● TASK TO COMPLETE
Below this line is the material. Write out only its lines from the one containing "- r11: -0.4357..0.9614" through the one containing "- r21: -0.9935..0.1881", both kept, exactly.

● DATA
+ + + +

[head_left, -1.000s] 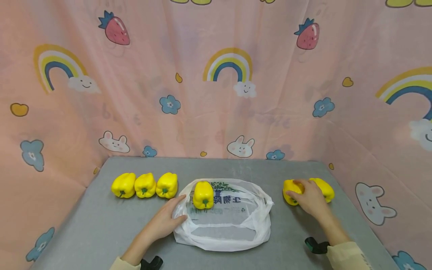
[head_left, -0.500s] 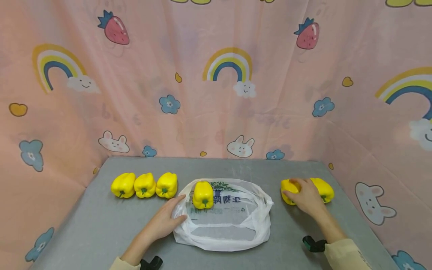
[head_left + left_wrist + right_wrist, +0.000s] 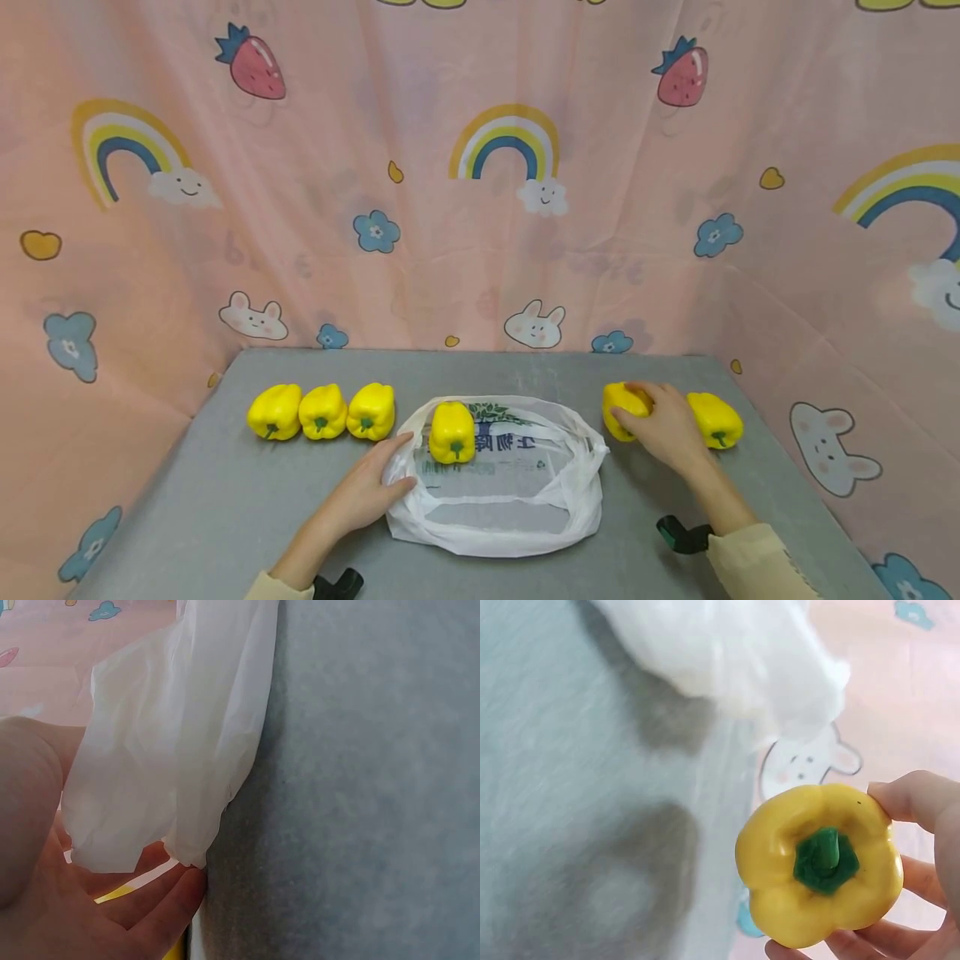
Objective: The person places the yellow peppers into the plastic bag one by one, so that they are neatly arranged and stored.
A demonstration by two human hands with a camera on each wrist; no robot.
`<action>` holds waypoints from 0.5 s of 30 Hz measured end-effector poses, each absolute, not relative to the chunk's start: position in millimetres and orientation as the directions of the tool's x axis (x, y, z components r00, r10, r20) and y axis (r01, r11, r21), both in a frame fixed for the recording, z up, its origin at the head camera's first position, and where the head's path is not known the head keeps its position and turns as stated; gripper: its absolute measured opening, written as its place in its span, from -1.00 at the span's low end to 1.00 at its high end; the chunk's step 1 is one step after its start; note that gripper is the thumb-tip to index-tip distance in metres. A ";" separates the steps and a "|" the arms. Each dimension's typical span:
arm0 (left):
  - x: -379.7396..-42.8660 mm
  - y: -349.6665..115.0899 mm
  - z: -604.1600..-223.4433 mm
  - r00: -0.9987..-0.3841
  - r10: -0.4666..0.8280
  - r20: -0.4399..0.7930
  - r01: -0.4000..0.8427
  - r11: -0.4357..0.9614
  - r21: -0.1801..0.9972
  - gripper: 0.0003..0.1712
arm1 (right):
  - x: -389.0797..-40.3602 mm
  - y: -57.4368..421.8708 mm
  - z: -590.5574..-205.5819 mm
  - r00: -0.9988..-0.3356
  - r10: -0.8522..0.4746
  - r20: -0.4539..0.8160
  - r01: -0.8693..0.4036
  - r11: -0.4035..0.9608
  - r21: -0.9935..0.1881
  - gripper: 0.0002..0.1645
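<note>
Yellow shines from the pepper point(image 3: 619, 406) in the person's right hand point(image 3: 667, 427), thumb and fingers curled around its sides; from where I stand it is held up off the grey table point(image 3: 225, 517), just to the right of a white plastic bag point(image 3: 495, 537). The right wrist view shows its green stem point(image 3: 826, 851) squarely, with the fingers clamped about the flesh. The left hand point(image 3: 363, 493) is at the bag's left rim, thumb and fingertips apart and touching the plastic, the fingers fairly straight rather than closed tight. Inside the bag's wide mouth lies another pepper point(image 3: 452, 429), toward the left and the back, its stem toward the person, beside mirrored dark lettering point(image 3: 508, 443). To the bag's left, a row of three peppers point(image 3: 323, 412) sits side by side, and one lone pepper point(image 3: 715, 420) rests on the table just beyond the right hand. Cream sleeves point(image 3: 757, 562) cover both forearms, and a pink curtain point(image 3: 322, 150) printed with rainbows, strawberries and rabbits hangs behind everything.
</note>
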State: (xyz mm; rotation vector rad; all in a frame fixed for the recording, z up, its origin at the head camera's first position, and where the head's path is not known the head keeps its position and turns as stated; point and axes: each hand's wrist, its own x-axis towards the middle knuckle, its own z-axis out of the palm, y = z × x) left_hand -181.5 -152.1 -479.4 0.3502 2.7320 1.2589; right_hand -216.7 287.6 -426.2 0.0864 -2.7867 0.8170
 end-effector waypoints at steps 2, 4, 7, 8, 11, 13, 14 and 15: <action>-181.2 -151.7 -479.4 -0.967 0.255 -0.011 0.157 0.630 0.761 -0.25 | -215.1 282.8 -421.1 -0.968 0.007 0.251 -0.131 0.838 -0.530 -0.29; -180.7 -151.3 -479.3 -0.967 0.254 -0.016 0.153 0.629 0.762 -0.25 | -213.1 277.8 -416.0 -0.965 0.006 0.263 -0.140 0.834 -0.534 -0.30; -180.2 -151.0 -479.7 -0.967 0.253 -0.018 0.151 0.630 0.762 -0.26 | -210.5 270.3 -409.6 -0.959 0.004 0.283 -0.155 0.829 -0.538 -0.30; -180.1 -150.9 -479.6 -0.968 0.252 -0.016 0.151 0.629 0.762 -0.26 | -209.8 267.8 -407.9 -0.957 0.003 0.289 -0.161 0.826 -0.540 -0.31; -180.4 -151.0 -480.2 -0.968 0.249 -0.012 0.153 0.631 0.761 -0.26 | -208.2 260.3 -403.7 -0.952 0.006 0.304 -0.175 0.807 -0.564 -0.33; -180.7 -151.3 -480.4 -0.969 0.249 -0.010 0.154 0.631 0.760 -0.26 | -208.0 255.4 -402.1 -0.949 0.008 0.314 -0.186 0.791 -0.582 -0.34; -180.9 -151.5 -480.5 -0.969 0.249 -0.009 0.155 0.631 0.760 -0.26 | -208.1 252.9 -401.5 -0.947 0.006 0.321 -0.195 0.784 -0.589 -0.35; -181.1 -151.8 -480.7 -0.969 0.249 -0.008 0.156 0.631 0.760 -0.26 | -208.4 250.6 -401.1 -0.945 0.005 0.327 -0.203 0.774 -0.600 -0.36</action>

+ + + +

● PROBLEM SOLUTION
  - r11: -0.4357..0.9614
  - r21: -0.1801..0.9972
  - gripper: 0.0003..0.1712
arm1 (right):
  - x: -389.0797..-40.3602 mm
  - y: -57.4368..421.8708 mm
  - z: -590.5574..-205.5819 mm
  - r00: -0.9988..-0.3356
  - r10: -0.8522..0.4746
  - r20: -0.4539..0.8160
  - r01: -0.8693..0.4036
  - r11: -0.4035..0.9608
  - r21: -0.9935..0.1881

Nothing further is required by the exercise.